==== Input data
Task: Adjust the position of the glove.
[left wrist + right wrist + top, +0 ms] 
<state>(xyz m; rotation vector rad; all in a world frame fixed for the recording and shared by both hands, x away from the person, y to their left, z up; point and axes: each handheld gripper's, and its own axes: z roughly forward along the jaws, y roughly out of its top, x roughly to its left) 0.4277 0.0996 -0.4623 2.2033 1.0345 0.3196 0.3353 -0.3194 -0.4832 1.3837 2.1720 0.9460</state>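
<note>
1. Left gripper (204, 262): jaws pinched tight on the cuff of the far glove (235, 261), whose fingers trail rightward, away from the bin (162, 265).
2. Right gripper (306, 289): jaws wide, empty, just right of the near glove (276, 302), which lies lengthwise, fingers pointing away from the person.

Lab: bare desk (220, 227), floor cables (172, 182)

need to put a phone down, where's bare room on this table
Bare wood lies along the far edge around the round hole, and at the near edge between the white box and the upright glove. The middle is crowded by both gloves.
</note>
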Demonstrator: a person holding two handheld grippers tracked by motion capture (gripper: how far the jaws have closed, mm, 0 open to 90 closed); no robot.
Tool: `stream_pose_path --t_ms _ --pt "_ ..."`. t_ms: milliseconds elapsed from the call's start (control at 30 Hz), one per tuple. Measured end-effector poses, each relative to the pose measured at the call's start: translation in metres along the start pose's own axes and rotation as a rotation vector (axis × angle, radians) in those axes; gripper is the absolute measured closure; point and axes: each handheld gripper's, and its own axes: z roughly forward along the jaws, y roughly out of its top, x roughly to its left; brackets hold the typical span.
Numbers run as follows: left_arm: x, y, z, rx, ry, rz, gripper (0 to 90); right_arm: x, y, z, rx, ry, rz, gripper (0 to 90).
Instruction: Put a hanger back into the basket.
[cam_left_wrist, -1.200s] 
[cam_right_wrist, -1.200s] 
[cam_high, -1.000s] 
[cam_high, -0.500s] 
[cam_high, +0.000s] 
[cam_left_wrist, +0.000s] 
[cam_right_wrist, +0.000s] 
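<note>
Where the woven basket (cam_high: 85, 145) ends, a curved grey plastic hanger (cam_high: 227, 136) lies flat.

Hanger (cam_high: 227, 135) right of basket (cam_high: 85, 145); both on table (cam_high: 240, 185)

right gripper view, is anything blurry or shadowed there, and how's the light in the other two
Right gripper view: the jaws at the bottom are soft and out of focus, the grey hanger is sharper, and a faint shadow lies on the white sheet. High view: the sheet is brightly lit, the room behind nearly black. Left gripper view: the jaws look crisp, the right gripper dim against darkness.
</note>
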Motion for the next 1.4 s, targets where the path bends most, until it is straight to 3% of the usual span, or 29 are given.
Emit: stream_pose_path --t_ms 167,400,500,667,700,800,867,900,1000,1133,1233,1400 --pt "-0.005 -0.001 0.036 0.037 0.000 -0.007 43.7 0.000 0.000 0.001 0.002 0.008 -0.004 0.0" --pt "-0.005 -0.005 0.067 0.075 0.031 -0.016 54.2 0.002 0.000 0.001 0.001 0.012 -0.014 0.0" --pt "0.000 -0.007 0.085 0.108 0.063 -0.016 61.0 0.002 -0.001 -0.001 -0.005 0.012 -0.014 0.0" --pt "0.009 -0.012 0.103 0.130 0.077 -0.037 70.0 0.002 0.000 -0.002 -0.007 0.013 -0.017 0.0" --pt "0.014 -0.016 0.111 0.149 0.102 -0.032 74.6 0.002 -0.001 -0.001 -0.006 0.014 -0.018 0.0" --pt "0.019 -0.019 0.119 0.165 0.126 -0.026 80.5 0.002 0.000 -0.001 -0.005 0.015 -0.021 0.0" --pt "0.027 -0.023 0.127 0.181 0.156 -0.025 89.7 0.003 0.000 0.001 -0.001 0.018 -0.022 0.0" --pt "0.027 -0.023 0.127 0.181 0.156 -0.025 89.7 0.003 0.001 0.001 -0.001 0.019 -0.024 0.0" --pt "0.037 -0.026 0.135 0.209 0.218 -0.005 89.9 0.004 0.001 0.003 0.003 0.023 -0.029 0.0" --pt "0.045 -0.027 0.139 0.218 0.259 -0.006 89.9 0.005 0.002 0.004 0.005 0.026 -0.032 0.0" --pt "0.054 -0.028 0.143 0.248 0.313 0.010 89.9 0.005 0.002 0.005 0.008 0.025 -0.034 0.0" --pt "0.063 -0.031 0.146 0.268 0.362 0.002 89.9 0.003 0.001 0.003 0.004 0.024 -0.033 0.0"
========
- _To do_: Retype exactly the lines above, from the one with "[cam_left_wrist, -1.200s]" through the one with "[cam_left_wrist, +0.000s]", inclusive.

- _Expected answer_:
[cam_left_wrist, -1.200s] 
[cam_right_wrist, -1.200s] 
[cam_high, -1.000s] 
[cam_high, -0.500s] 
[cam_high, +0.000s] 
[cam_left_wrist, +0.000s] 

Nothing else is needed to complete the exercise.